Remember being a kid and digging into a box of Cracker Jack with pure abandon? Sure that molasses-flavored, candy-coated popcorn and peanuts were delicious, but how many of you first shoved your whole hand in the box to find the “prize” at the bottom? Whether it was a temporary tattoo or a decoder ring, the extra bonus prize set Crack Jack apart from other candy options.
Many of you are now wondering where I’m going with this. I think 3D CAD is quite similar to Cracker Jack. Many organizations that have transitioned to 3D CAD are aware of the big benefits it offers to product design, which include faster, automated design changes, facilitated communication, increased visualization, simulation tools to predict product behavior, and interference and collision checking capabilities. The list goes on and on.

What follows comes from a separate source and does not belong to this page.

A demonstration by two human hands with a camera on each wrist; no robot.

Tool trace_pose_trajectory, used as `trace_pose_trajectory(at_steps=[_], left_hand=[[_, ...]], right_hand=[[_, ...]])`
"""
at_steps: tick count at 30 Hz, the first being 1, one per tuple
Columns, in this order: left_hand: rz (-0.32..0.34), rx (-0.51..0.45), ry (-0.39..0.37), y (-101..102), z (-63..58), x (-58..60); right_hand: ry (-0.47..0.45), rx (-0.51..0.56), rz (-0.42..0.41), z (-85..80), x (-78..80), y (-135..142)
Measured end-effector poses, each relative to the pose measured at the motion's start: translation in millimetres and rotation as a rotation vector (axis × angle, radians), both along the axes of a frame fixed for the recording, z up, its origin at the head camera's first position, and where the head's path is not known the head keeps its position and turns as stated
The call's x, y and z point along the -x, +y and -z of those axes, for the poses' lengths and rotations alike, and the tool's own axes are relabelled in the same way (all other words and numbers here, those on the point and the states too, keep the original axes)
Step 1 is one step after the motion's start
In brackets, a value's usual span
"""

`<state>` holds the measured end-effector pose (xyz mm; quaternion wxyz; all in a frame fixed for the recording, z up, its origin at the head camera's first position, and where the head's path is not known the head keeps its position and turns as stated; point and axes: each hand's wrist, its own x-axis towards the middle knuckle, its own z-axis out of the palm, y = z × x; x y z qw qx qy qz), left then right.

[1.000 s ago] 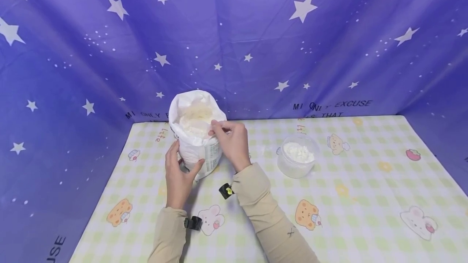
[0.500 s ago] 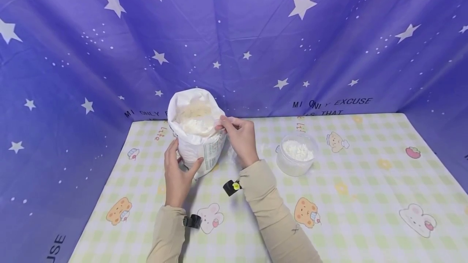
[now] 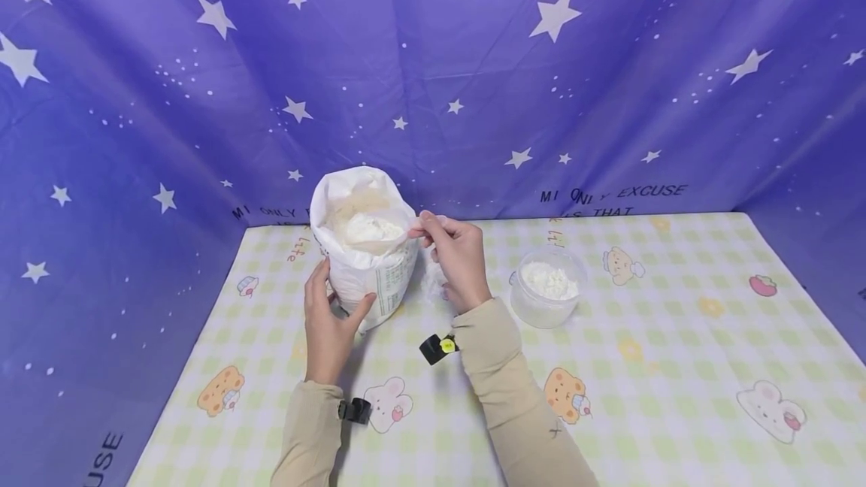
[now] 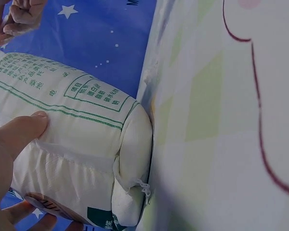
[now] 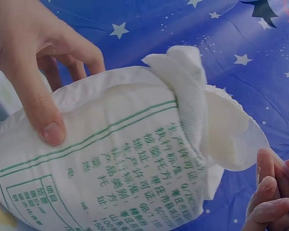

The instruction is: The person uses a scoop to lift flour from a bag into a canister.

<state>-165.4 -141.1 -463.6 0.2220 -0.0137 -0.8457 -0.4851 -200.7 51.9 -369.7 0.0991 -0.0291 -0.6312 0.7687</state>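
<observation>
A white woven bag of flour (image 3: 372, 276) with green print stands upright, its mouth rolled down and white powder inside. My left hand (image 3: 330, 322) grips its near left side, thumb on the front and fingers round the far side in the left wrist view. My right hand (image 3: 456, 261), just right of the bag's mouth, pinches the thin handle of a translucent plastic spoon (image 5: 248, 144). Heaped flour (image 3: 373, 230) sits in the spoon's bowl at the bag's opening. White powder dusts the right fingers (image 5: 269, 211).
Right of the right hand, a clear round tub (image 3: 544, 310) holds lumpy white powder (image 3: 549, 280). Crumpled clear plastic (image 3: 431, 284) lies between bag and right hand. A checked cloth (image 3: 676, 367) covers the table; a blue starry curtain (image 3: 473, 58) hangs close behind the bag.
My right hand has moved right and slightly up, and a heap of flour now shows on the spoon at the bag's mouth. The left hand keeps its hold on the bag.
</observation>
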Motion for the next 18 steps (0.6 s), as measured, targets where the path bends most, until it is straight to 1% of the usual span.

But wait, there’s more, which leads me back to that mystery surprise at the bottom of your Cracker Jack box. There are other significant benefits that can be realized through the adoption of 3D CAD by multiple downstream applications, off the critical path (within engineering and manufacturing) of product development. These added benefits further validate that making the transition to 3D will benefit your company—not just in the engineering department—but throughout the entire enterprise.

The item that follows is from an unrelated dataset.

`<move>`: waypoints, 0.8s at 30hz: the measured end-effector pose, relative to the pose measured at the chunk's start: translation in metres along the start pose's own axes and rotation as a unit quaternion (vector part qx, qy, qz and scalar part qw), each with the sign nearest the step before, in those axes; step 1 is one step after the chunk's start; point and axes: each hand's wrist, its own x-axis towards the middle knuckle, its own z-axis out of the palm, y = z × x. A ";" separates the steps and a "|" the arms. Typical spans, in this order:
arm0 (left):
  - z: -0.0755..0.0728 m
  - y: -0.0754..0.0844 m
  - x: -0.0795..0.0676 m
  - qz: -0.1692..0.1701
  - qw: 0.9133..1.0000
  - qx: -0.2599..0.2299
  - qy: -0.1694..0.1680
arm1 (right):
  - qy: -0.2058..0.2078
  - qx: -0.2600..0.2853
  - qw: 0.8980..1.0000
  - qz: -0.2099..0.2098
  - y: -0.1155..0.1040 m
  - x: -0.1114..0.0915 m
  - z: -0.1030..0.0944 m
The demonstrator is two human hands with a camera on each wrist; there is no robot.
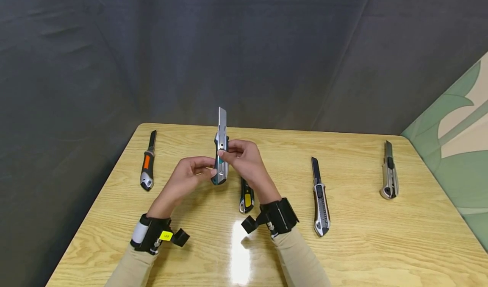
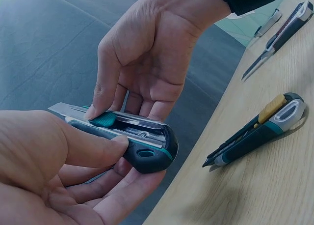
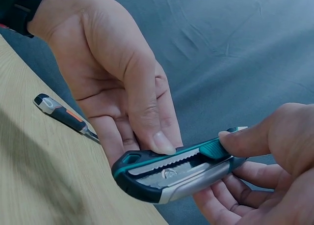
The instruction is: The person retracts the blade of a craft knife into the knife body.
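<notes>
Both hands hold a silver, black and teal utility knife [image 1: 220,174] above the table, its bare blade [image 1: 223,118] pointing up and away. At the butt end, my left hand [image 1: 187,176] pinches the handle between thumb and fingers. My right hand [image 1: 248,163] grips it further up. In the right wrist view the right thumb [image 3: 250,140] presses at the teal slider [image 3: 212,150]. Under the right hand lies a black utility knife with a yellow slider [image 1: 248,199], partly hidden in the head view; the left wrist view shows more of this yellow-slider knife [image 2: 262,126].
On the wooden table [image 1: 358,244], an orange-and-black utility knife [image 1: 147,166] lies at the left. A silver-and-black cutter [image 1: 321,204] lies right of the hands, and a grey cutter [image 1: 389,174] at the far right. A dark cloth [image 1: 267,54] hangs behind the table.
</notes>
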 end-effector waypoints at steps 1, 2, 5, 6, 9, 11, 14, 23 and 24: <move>0.000 0.000 0.000 0.001 1.000 0.000 -0.001 | -0.002 0.001 1.000 0.000 0.000 0.000 -0.001; 0.000 0.001 0.000 0.003 1.000 0.001 -0.003 | -0.004 0.001 1.000 -0.002 0.001 0.000 -0.001; 0.000 0.002 0.000 0.008 1.000 0.008 -0.008 | -0.013 0.001 1.000 -0.006 0.003 0.000 -0.003; 0.000 0.002 0.000 0.010 1.000 0.011 -0.009 | -0.016 0.001 1.000 -0.008 0.003 0.000 -0.003; 0.000 0.011 -0.003 0.008 1.000 0.019 -0.014 | -0.019 0.004 1.000 -0.007 0.005 0.000 -0.004; 0.001 0.019 -0.006 0.006 1.000 0.023 -0.016 | -0.020 0.010 1.000 -0.003 0.006 0.000 -0.005; 0.002 0.031 -0.011 0.003 1.000 0.022 -0.018 | -0.022 0.018 1.000 0.000 0.006 -0.001 -0.005; 0.000 0.025 -0.008 0.007 1.000 0.012 -0.018 | -0.030 0.018 0.999 -0.002 0.005 0.000 -0.004; -0.001 0.022 -0.007 0.007 1.000 0.010 -0.017 | -0.031 0.018 0.999 -0.001 0.005 0.000 -0.004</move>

Leveraging 3D CAD data off the critical path
Product development requires the carefully coordinated efforts of multiple disciplines, which all play a critical role in the ultimate market success of any product. While engineering and manufacturing play a starring role in the design-test-build phases of product development, other departments, such as marketing, sales, service quality, training, and technical documentation, also play heavily into the successful rollout and support of final products.
These departments are often referred to as off the critical path, but their involvement is still critical. Despite this, not all companies are taking advantage of leveraging CAD data to these important downstream design participants. In other words, more companies should reach down and find that additional “prize” offered through the adoption of 3D CAD.

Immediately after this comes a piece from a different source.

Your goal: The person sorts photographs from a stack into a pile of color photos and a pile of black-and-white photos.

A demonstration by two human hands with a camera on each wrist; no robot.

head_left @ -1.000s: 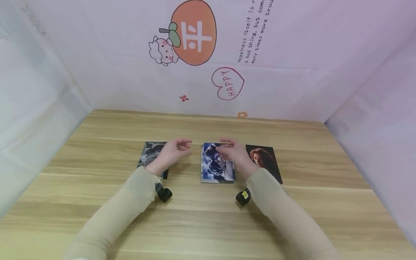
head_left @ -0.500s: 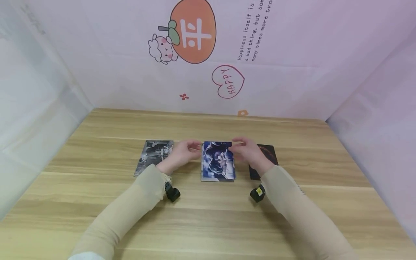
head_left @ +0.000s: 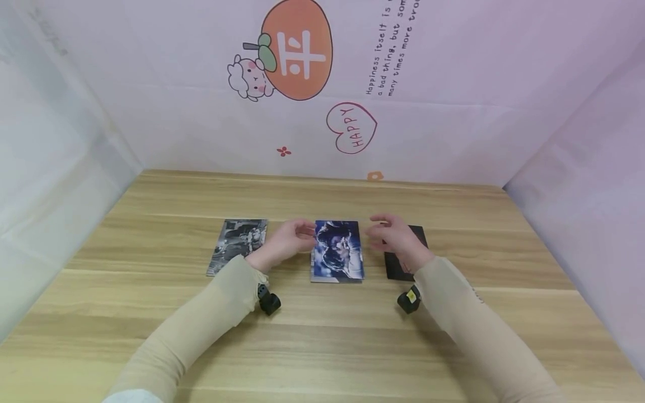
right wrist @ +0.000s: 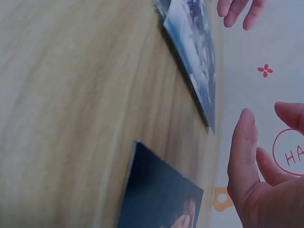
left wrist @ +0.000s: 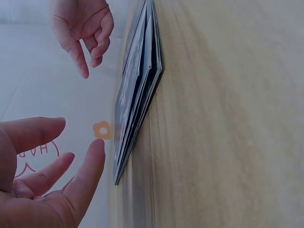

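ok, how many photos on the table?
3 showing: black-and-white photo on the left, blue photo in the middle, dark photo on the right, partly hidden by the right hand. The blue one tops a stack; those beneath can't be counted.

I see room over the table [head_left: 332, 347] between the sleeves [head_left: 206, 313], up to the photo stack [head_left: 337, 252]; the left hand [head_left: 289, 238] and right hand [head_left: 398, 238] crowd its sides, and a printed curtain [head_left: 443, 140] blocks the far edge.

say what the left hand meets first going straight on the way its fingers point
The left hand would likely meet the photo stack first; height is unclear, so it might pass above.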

Let’s drill down into finer detail about how downstream departments can leverage the use of 3D design data and what tasks are being performed using it.
- Better sales proposals. Want your proposal to stand out from the crowd? Then stop submitting bids in 2D. Competitive proposals that feature fully rendered 3D images and animations will give you a leg up on competitors still submitting bids in 2D and help potential customers understand the intricacies of your product.
- Effective sales collateral. Another important downstream consumer of design data is marketing, the department in charge of creating the product literature used to market and sell products. Being able to create supporting collateral in advance using 3D CAD data enables marketers to seed the market to assess interest in a new product.
- Better training materials. Instructors can hit the ground running by tapping 3D CAD data to create the technical manuals and tutorials that will be used to help users understand how to ultimately use the product.
- Assessment of maintenance feasibility. All products will eventually need to be serviced via regular maintenance. Service personnel can leverage 3D CAD data prior to manufacturing to access how easy or difficult it will be to service that product once built.
- Faster assembly instructions. Once upon a time, technical illustrators were forced to manually create assembly instructions based on 2D drawings. Today, 3D assembly models can be quickly and easily “exploded” in 3D CAD to create exploded views of product’s internal components that can be used in technical illustrations and assembly instructions.
- Facilitated collaboration. Design review teams today have expanded to include many non-technical members, such as marketing, sales, and service. Trying to collaborate with them using 2D drawings can lead to misinterpretation and errors. Sharing a 3D model with which they can interact can help them understand how a product will function so they can add their input.
Sharing design data outside of engineering
Just like that prize at the bottom of a Cracker Jack box, organizations might be surprised to learn of all the additional ways they can leverage the value of their investment in 3D CAD. The ability to share 3D data downstream with non-engineering departments can deliver significant bang for the buck by increasing productivity, optimizing workflows, and providing non-technical personnel with a voice in the development of new products.
While engineering and manufacturing departments intuitively understand the value of 3D CAD, companies must educate, train and encourage these downstream design participants to use and understand the extended value of 3D CAD data and how they can use it to be more productive and better contribute to the success of future products.